• [Your objective]: Skip all pictures, then copy the lines from the start of the data through the line with "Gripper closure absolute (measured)", keeping both ends.

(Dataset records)

#####

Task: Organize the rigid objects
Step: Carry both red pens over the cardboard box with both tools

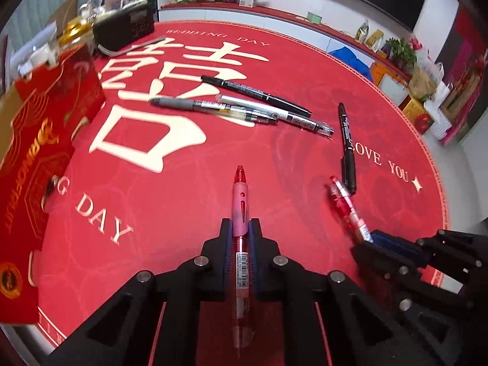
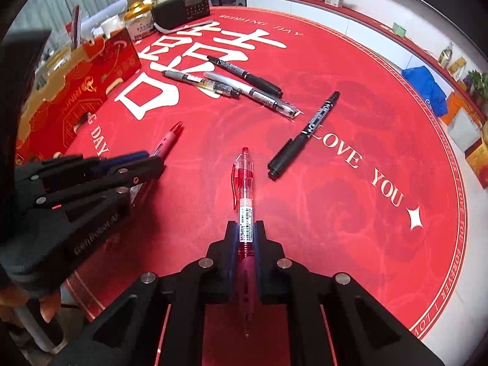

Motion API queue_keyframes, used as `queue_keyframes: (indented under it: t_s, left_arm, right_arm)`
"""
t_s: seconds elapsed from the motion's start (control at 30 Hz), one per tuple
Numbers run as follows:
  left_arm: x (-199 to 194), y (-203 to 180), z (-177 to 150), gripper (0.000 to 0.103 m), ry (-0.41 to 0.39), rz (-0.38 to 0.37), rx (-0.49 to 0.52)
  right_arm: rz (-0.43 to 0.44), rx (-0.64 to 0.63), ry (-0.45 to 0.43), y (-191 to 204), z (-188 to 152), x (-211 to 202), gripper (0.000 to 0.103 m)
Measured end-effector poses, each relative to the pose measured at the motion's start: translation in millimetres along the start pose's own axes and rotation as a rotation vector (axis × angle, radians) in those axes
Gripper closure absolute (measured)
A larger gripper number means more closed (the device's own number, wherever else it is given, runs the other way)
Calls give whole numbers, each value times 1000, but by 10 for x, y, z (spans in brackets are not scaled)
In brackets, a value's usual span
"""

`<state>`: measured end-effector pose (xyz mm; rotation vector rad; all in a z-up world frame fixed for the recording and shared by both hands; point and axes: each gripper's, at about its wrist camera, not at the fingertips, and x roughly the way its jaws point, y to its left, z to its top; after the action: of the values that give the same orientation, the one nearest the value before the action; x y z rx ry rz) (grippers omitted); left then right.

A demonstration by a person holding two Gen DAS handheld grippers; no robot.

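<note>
My left gripper [image 1: 240,228] is shut on a pink-grip red pen [image 1: 240,201] that points forward above the red mat; it also shows in the right wrist view [image 2: 167,138]. My right gripper [image 2: 245,228] is shut on a clear red pen [image 2: 244,183], also seen in the left wrist view [image 1: 347,204]. A black marker [image 1: 347,146] lies alone on the mat [image 2: 305,131]. Three more pens lie together farther back: a grey gel pen [image 1: 210,106], a silver pen [image 1: 274,113] and a black marker [image 1: 256,93].
A red and gold gift box [image 1: 45,140] stands at the left. A black radio [image 1: 125,27] and clutter sit at the far left edge. The round table's red mat [image 1: 183,183] reaches the white rim at the right. Shelves with boxes and plants line the wall.
</note>
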<state>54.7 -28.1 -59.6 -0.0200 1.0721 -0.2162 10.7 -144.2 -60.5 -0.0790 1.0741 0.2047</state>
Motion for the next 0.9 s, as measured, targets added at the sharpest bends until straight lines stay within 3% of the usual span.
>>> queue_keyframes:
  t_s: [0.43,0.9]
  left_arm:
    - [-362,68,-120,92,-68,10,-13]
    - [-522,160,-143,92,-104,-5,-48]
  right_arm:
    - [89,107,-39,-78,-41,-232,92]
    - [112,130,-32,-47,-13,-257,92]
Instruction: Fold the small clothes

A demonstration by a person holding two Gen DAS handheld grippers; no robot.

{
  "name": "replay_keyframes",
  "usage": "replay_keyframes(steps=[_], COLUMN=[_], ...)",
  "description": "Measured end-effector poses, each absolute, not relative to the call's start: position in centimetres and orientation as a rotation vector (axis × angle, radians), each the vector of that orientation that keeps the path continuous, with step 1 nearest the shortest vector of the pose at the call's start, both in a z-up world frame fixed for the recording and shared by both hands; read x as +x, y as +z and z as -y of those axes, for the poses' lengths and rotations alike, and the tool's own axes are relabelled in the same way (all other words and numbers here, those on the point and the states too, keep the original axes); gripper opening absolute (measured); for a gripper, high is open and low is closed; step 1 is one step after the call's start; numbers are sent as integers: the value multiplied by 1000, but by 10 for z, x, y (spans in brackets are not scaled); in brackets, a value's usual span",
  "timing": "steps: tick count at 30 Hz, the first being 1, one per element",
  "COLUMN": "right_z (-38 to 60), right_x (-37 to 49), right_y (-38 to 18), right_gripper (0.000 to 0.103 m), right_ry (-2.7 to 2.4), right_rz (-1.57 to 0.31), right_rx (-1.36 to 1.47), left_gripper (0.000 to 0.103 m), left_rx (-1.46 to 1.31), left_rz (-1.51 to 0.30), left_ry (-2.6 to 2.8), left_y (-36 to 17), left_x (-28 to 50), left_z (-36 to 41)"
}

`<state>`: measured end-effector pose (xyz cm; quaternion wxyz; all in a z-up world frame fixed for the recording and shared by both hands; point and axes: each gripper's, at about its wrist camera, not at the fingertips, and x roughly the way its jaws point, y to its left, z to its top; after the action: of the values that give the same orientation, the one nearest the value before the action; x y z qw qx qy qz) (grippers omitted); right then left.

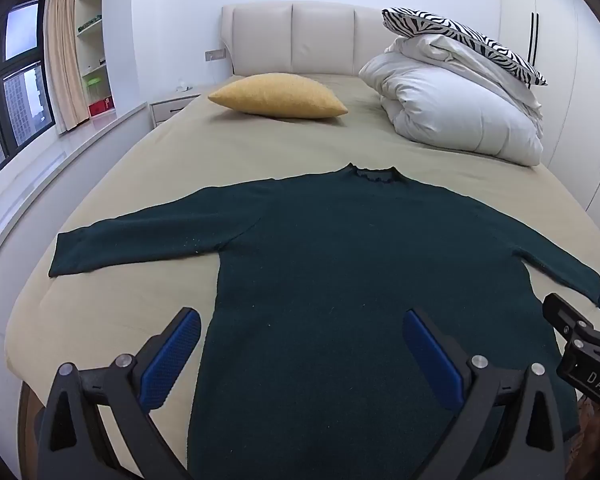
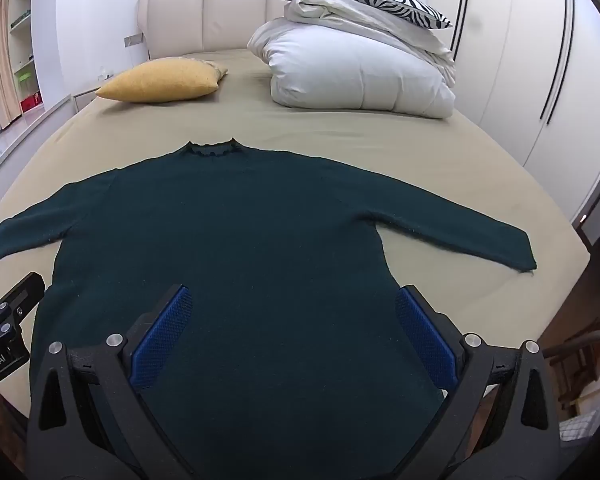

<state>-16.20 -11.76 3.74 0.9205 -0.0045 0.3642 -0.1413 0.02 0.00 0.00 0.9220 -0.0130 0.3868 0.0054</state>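
A dark green long-sleeved sweater [image 1: 340, 248] lies flat on the beige bed, collar toward the headboard, both sleeves spread out; it also shows in the right wrist view [image 2: 240, 232]. My left gripper [image 1: 302, 332] is open and empty, hovering over the sweater's lower left part near the hem. My right gripper [image 2: 294, 312] is open and empty above the lower right part of the body. The right gripper shows at the right edge of the left wrist view [image 1: 580, 332]. The left gripper shows at the left edge of the right wrist view [image 2: 4, 320].
A yellow pillow [image 1: 278, 96] lies near the headboard [image 1: 296, 36]. A folded white duvet [image 1: 456, 108] with a zebra-print pillow [image 1: 460, 36] on top sits at the back right. Window ledge on the left, white wardrobe [image 2: 540, 60] on the right.
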Motion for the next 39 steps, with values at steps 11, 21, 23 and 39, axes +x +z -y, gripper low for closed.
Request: replay_keyframes(steps=[11, 21, 23, 39], right_z=[110, 114, 114, 117], right_x=[-164, -159, -158, -158], right_y=[36, 35, 36, 31], right_gripper=[103, 103, 103, 103], right_ry=[-284, -277, -275, -272], right_rz=[-754, -771, -774, -785], right_rx=[-5, -3, -2, -2], left_gripper=[103, 103, 103, 103], left_rx=[-25, -26, -26, -25], left_rz=[-789, -793, -793, -794], left_ry=[11, 12, 13, 13], left_y=[1, 1, 1, 1], left_x=[0, 0, 0, 0], left_z=[0, 0, 0, 0])
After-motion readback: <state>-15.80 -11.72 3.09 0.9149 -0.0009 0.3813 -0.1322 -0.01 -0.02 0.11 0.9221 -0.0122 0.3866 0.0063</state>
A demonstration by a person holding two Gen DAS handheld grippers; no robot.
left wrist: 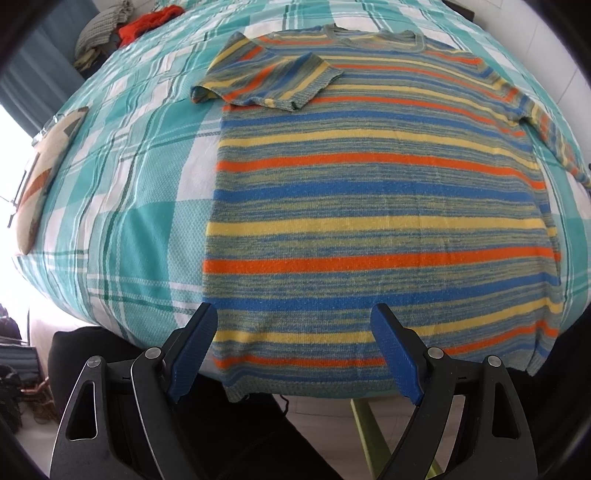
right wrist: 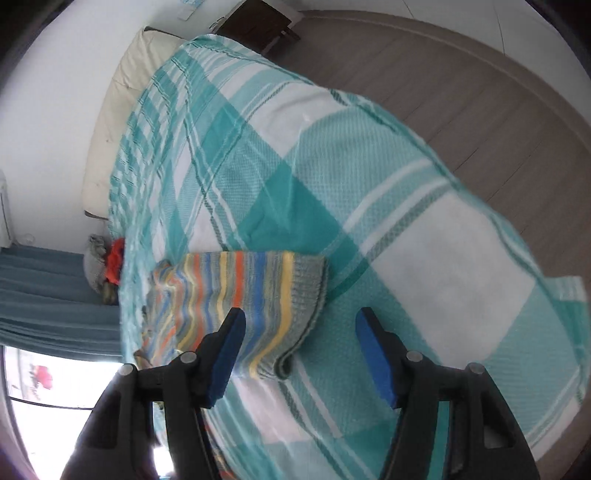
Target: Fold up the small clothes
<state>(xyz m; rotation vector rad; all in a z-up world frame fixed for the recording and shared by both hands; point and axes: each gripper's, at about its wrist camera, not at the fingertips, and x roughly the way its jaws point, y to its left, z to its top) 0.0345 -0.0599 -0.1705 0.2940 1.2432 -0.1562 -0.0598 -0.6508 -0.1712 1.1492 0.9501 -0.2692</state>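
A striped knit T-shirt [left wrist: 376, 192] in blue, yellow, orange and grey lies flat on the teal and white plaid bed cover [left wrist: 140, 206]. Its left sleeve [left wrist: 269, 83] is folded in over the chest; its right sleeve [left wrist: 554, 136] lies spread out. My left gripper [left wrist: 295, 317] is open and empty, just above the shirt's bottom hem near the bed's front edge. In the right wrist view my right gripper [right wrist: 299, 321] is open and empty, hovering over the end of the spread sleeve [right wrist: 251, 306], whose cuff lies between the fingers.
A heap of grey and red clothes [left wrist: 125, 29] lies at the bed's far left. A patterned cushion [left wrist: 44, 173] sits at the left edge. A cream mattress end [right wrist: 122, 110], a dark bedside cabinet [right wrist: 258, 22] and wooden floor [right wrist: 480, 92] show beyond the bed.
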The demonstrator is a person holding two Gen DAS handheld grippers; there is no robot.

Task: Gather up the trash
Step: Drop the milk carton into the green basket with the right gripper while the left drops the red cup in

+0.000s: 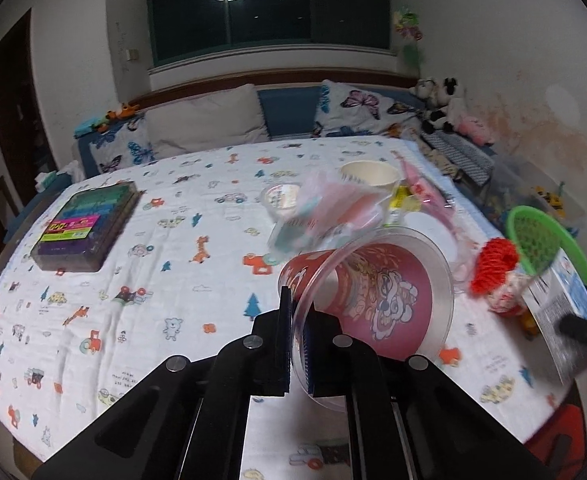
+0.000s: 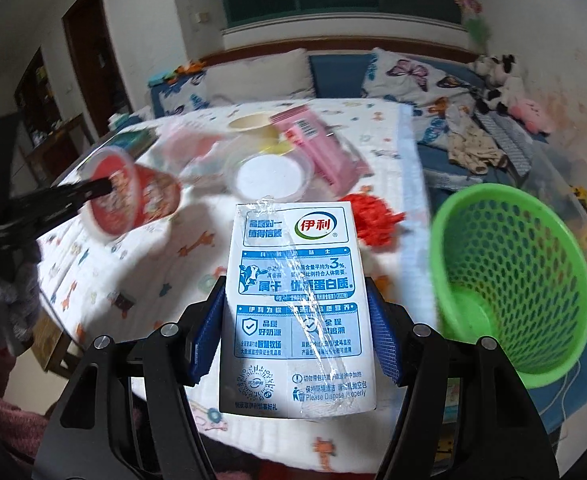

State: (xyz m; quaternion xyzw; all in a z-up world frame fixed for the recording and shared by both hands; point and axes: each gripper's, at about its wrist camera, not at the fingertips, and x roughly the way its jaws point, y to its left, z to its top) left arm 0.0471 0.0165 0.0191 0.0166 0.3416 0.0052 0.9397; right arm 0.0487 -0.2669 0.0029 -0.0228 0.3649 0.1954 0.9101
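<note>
My left gripper [image 1: 298, 332] is shut on the rim of a red printed plastic cup [image 1: 373, 292], held tilted above the table; the cup also shows in the right wrist view [image 2: 133, 196]. My right gripper [image 2: 297, 320] is shut on a white and blue milk carton [image 2: 297, 300], held above the table's near edge; the carton shows at the right in the left wrist view [image 1: 561, 312]. A green mesh basket [image 2: 509, 280] stands to the right of the carton, off the table's edge. More trash lies behind: a paper cup [image 1: 369, 174], a clear lid [image 2: 271, 176], pink packaging [image 2: 317, 140], red netting [image 2: 373, 216].
The table is covered with a white cloth printed with cartoons [image 1: 153, 260]. A box of coloured items [image 1: 89, 224] lies at the left. A bed with pillows [image 1: 209, 120] and plush toys [image 1: 445, 104] stands behind, clothes [image 2: 473, 144] to the right.
</note>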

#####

• [Result of this exercise]:
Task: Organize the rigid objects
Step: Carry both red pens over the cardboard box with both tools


Motion API queue_keyframes, used as `queue_keyframes: (indented under it: t_s, left_arm, right_arm)`
"""
t_s: seconds elapsed from the motion's start (control at 30 Hz), one per tuple
Numbers run as follows:
  left_arm: x (-199 to 194), y (-203 to 180), z (-177 to 150), gripper (0.000 to 0.103 m), ry (-0.41 to 0.39), rz (-0.38 to 0.37), rx (-0.49 to 0.52)
  right_arm: rz (-0.43 to 0.44), rx (-0.64 to 0.63), ry (-0.45 to 0.43), y (-191 to 204), z (-188 to 152), x (-211 to 202), gripper (0.000 to 0.103 m)
Measured end-effector poses, each relative to the pose measured at the motion's start: translation in millimetres along the start pose's own axes and rotation as a rotation vector (axis × angle, radians) in those axes
Gripper closure absolute (measured)

No more work is left in this exercise.